Ella sabía perfectamente cuánto costaba ese collar.
Sin más opciones, tuvo que dibujar de memoria el diseño de la joya.
Luego mandaría a hacer una réplica exacta por encargo.
Llegó el lunes y Vania seguía sin ver a Hugo.
Hacía mucho que había dejado de pensar en él.
Se limitó a seguir su rutina: llevó a Luna a sus clases y luego se fue al Grupo Nexo.
Por otro lado, Miguel recogió a Hugo a primera hora para llevarlo al registro civil.
Al principio, el asistente no entendía a qué venía su jefe.
Hasta que Hugo empezó a mirar su reloj impacientemente. Esperaron dos horas y Vania no apareció.
—¿Dónde está Vania?
A Miguel le tembló el párpado.
¿Le estaba preguntando a él?
¿Cómo iba a saberlo?
—Llámala y dile que venga de inmediato al registro civil.
Andaba por ahí poniéndole los cuernos mientras aún llevaba el título de señora Yáñez.
Hugo sentía que ya la había soportado demasiado.
Le pagaría cada centavo de la pensión alimenticia de su hija sin chistar.
Y también le daría la mitad de todos los bienes matrimoniales que les correspondían.
A partir de ese momento, cada quien por su lado.

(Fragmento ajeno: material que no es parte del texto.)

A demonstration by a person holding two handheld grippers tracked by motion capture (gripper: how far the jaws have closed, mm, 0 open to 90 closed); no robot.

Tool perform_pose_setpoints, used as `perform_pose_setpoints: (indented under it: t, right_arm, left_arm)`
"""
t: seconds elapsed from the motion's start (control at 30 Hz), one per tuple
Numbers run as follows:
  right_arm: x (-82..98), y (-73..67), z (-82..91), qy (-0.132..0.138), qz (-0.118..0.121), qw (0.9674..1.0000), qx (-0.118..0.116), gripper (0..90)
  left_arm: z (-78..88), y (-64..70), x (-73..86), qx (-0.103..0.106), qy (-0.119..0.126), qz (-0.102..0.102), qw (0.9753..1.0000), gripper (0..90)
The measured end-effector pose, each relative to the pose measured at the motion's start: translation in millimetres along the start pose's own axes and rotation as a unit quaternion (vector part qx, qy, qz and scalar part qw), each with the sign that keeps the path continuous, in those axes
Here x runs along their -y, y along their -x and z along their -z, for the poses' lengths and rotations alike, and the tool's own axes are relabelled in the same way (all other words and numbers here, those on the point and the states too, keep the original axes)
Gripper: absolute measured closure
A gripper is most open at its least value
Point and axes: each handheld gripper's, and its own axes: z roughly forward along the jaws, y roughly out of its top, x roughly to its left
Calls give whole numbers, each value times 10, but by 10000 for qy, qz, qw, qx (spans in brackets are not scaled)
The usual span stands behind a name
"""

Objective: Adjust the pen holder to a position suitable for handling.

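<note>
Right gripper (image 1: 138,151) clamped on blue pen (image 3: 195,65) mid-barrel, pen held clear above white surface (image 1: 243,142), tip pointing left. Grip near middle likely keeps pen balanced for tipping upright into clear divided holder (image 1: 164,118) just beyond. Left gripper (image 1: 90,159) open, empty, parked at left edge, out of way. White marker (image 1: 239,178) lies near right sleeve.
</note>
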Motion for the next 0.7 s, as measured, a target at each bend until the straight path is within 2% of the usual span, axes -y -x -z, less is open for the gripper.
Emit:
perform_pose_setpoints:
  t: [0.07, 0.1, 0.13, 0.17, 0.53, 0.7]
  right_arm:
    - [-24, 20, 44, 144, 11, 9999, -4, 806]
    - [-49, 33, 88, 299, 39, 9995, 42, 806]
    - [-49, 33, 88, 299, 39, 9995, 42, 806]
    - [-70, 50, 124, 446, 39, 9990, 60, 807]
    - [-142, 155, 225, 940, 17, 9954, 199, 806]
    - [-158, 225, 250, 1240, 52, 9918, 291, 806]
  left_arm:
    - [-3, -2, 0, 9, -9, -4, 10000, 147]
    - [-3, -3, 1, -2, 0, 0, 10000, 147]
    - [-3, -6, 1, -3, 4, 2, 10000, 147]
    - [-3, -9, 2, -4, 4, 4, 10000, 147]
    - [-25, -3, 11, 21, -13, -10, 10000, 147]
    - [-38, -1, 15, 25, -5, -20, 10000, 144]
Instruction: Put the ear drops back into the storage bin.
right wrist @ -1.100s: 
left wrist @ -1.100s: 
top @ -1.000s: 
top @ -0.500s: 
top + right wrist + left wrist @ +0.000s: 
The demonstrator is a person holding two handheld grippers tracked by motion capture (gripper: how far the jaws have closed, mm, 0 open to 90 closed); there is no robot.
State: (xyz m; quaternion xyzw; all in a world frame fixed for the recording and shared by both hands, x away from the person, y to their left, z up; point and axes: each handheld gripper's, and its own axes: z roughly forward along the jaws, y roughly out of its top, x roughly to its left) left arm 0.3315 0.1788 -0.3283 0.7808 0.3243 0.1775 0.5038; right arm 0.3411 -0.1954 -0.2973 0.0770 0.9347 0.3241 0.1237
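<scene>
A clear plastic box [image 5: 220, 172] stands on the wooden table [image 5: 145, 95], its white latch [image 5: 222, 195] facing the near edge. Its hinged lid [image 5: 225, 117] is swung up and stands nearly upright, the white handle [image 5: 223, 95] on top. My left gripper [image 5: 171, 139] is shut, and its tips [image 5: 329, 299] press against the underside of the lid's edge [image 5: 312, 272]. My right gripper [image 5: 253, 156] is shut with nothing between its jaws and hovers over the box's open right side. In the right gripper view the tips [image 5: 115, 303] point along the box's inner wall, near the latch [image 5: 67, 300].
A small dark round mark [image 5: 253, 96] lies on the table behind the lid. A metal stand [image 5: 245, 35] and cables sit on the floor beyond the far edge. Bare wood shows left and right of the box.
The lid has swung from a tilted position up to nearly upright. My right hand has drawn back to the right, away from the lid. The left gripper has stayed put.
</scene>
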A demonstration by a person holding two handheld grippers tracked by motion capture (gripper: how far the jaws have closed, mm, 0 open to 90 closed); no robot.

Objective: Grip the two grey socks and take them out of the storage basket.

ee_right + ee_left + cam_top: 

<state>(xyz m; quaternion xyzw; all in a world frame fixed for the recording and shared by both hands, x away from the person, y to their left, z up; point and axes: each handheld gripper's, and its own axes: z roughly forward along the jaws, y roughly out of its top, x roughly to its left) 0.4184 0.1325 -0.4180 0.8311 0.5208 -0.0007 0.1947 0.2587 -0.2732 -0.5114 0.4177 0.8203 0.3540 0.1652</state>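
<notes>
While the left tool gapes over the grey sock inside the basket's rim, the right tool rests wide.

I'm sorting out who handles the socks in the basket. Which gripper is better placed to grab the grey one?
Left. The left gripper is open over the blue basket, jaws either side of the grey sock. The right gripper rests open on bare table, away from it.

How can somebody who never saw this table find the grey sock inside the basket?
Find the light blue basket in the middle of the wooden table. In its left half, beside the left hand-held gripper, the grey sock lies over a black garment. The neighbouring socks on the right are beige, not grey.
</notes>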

No tendrían nada más que ver el uno con el otro.
*¿Qué?*
Miguel presintió que estaba a punto de desatarse una tormenta.
Antes de hacer la llamada, sintió la necesidad de confirmar.
—Señor, pedirle a su esposa que venga aquí... ¿es para...?
Miguel empezó a sudar frío.
¿Acaso el jefe quería divorciarse?
Hugo estaba sentado en el auto. Sus ojos oscuros, profundos como el tintero, se entrecerraron.
Su mirada era como el océano en una noche de invierno: la calma antes del tsunami.
Al ver que Miguel dudaba, los ojos de Hugo se llenaron de impaciencia.
—Olvídalo, lo haré yo.
Volvió a marcar el número de Vania.
La respuesta fue un tono de ocupado.
No importaba cuántas veces llamara, el resultado era el mismo.
A Hugo le palpitaban las sienes.
¿Quería tener su aventurilla con otro hombre y, al mismo tiempo, aferrarse cínicamente al matrimonio sin querer divorciarse?
Hugo apretó los labios hasta formar una línea.
Se quedó mirando el teléfono mientras la fría voz de la operadora sonaba:
*Lo sentimos, el número que usted marcó se encuentra apagado. Por favor, intente más tarde.*
Lo había bloqueado.
Hugo esbozó una sonrisa imperceptible.
Qué ironía.
Creía que con eso evitaría el divorcio.
¿Por qué no pensó en las consecuencias cuando salió a pasearse con Yago?
Hugo habló con frialdad.
—Llámala tú y dile que la estoy esperando en el registro civil.
Miguel se quedó de piedra.
Por la expresión de su jefe, no era una broma.